* **Instructions to follow**: The whole listing below should be retyped exactly, without any images.

* **Data provided**:

───

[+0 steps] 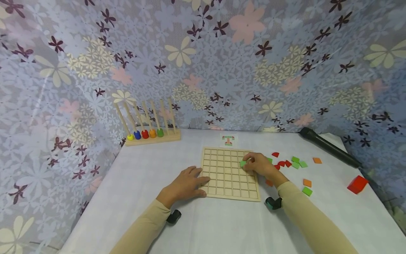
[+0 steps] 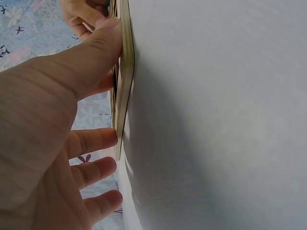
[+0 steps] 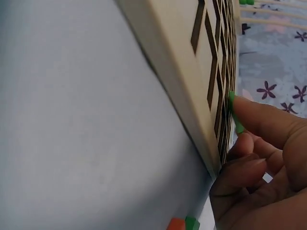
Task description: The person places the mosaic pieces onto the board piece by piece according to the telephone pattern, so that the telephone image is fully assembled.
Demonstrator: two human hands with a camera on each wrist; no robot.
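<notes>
A square wooden grid board (image 1: 227,176) with recessed cells lies flat on the white table in the head view. My right hand (image 1: 260,165) is over its right part and pinches a small green tile (image 1: 242,163) near the cells. The right wrist view shows that green tile (image 3: 238,125) against the board's face, at the fingertips. At the board's left edge rests my left hand (image 1: 185,185), fingers spread and relaxed. Its thumb touches the wooden rim (image 2: 125,72) in the left wrist view.
Loose green tiles (image 1: 295,164), red quarter-round pieces (image 1: 288,163) and orange tiles (image 1: 307,182) lie right of the board. Behind it is a pattern card (image 1: 228,140). A peg stand (image 1: 153,137) with coloured beads, a black rod (image 1: 330,146) and a red block (image 1: 357,184) stand farther out.
</notes>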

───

* **Reply**:
[+0 steps] 
[+0 steps] 
[+0 steps] 
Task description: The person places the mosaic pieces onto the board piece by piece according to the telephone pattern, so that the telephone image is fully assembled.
Demonstrator: two human hands with a camera on each wrist; no robot.
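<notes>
A square wooden grid board (image 1: 227,176) with recessed cells lies flat on the white table in the head view. My right hand (image 1: 260,165) is over its right part and pinches a small green tile (image 1: 242,163) near the cells. The right wrist view shows that green tile (image 3: 238,125) against the board's face, at the fingertips. At the board's left edge rests my left hand (image 1: 185,185), fingers spread and relaxed. Its thumb touches the wooden rim (image 2: 125,72) in the left wrist view.
Loose green tiles (image 1: 295,164), red quarter-round pieces (image 1: 288,163) and orange tiles (image 1: 307,182) lie right of the board. Behind it is a pattern card (image 1: 228,140). A peg stand (image 1: 153,137) with coloured beads, a black rod (image 1: 330,146) and a red block (image 1: 357,184) stand farther out.
</notes>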

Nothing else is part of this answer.